Pericles was finally being rewarded for having endured so much misfortune so patiently.

… goddess argentine

At the sound of the music, Pericles falls asleep and in his sleep the goddess Diana appears to him. Pericles is ordered to go to the Ephesian temple, there to make known his story to the people. He wakes and says:

Celestial Dian, goddess argentine,

I will obey thee.. .

—Act V, scene i, lines 252-53


Diana (Artemis) is goddess of the moon, which is silver, rather than the sun's bright gold. The Latin word for silver is argentum, so that Diana as the silver goddess of the moon is the "goddess argentine."

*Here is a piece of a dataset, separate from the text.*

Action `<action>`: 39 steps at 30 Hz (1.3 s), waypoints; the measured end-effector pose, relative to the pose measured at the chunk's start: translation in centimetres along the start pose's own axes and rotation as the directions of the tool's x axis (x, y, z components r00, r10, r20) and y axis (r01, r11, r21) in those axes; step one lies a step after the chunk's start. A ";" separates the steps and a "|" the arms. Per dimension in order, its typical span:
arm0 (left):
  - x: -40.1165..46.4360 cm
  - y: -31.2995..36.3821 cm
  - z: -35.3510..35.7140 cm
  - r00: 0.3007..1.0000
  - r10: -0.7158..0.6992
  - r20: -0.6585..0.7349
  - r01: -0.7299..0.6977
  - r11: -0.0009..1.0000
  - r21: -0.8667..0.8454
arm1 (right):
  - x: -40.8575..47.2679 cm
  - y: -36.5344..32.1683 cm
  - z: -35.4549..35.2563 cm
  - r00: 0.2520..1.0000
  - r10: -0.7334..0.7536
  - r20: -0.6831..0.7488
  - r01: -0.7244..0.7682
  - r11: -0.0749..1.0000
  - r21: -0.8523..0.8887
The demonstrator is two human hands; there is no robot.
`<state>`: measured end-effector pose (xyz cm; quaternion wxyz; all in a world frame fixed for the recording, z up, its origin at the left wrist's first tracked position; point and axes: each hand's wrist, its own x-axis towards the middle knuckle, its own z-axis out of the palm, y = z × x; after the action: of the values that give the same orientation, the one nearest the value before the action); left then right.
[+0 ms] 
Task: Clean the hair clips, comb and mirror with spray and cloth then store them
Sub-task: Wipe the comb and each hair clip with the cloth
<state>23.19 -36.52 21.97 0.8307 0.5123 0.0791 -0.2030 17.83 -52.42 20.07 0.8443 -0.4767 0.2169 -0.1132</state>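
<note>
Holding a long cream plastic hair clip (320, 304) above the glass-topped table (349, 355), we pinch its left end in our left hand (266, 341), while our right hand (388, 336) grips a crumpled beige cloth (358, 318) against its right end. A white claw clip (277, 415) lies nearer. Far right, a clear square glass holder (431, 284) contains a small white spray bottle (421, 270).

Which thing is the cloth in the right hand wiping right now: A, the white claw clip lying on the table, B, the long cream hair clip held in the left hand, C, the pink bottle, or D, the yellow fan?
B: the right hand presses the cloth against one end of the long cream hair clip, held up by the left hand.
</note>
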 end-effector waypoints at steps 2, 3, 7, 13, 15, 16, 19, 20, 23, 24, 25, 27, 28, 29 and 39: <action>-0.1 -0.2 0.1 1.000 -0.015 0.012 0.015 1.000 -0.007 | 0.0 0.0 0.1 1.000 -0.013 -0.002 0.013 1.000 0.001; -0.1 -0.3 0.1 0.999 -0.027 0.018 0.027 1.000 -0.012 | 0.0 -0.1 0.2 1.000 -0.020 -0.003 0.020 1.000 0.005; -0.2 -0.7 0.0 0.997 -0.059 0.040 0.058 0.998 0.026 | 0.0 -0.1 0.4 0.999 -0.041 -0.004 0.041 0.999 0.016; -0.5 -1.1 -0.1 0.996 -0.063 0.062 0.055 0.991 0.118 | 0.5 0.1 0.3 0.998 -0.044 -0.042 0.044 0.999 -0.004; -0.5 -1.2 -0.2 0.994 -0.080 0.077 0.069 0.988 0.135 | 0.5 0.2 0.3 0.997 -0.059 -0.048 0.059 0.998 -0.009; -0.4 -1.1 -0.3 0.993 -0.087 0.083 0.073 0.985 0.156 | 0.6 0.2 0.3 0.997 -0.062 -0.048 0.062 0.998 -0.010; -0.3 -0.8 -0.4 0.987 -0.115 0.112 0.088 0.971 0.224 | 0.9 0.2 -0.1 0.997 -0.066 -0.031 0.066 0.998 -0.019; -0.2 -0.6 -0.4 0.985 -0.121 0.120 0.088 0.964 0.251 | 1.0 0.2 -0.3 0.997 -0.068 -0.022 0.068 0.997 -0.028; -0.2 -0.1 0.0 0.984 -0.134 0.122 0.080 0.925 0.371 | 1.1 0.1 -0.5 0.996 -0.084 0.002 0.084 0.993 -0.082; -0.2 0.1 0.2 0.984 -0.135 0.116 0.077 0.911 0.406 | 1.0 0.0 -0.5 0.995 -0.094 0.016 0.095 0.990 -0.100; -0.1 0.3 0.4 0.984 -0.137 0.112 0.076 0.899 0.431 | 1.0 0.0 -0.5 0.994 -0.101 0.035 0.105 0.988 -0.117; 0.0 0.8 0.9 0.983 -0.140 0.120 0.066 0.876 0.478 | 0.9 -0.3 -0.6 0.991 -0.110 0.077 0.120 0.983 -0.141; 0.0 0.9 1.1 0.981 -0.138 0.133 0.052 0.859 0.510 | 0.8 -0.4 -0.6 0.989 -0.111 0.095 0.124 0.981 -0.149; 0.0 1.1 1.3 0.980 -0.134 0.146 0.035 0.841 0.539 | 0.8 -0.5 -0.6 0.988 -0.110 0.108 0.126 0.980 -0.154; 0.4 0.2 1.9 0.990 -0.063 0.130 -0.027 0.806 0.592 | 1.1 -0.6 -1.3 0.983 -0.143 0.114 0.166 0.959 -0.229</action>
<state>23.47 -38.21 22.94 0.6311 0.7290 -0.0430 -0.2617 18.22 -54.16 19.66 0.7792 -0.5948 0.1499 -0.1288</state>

The nation of Argentina was so named because the earliest explorers found the natives wearing silver ornaments. The river which they were exploring became the Rio de la Plata (Spanish for "Silver River"). The nation that grew up about that river as a nucleus became the Latinized version of the same idea, Argentina.

As a result, the term "goddess argentine" would nowadays be rather ambiguous.

In Ephesus Pericles discovers his wife Thaisa and so, after fourteen years, the family is reunited. It is left to Gower to explain that Marina will be married to Lysimachus and that Pericles visited vengeance on Cleon and Dionyza by returning to Tharsus and burning them in their palace.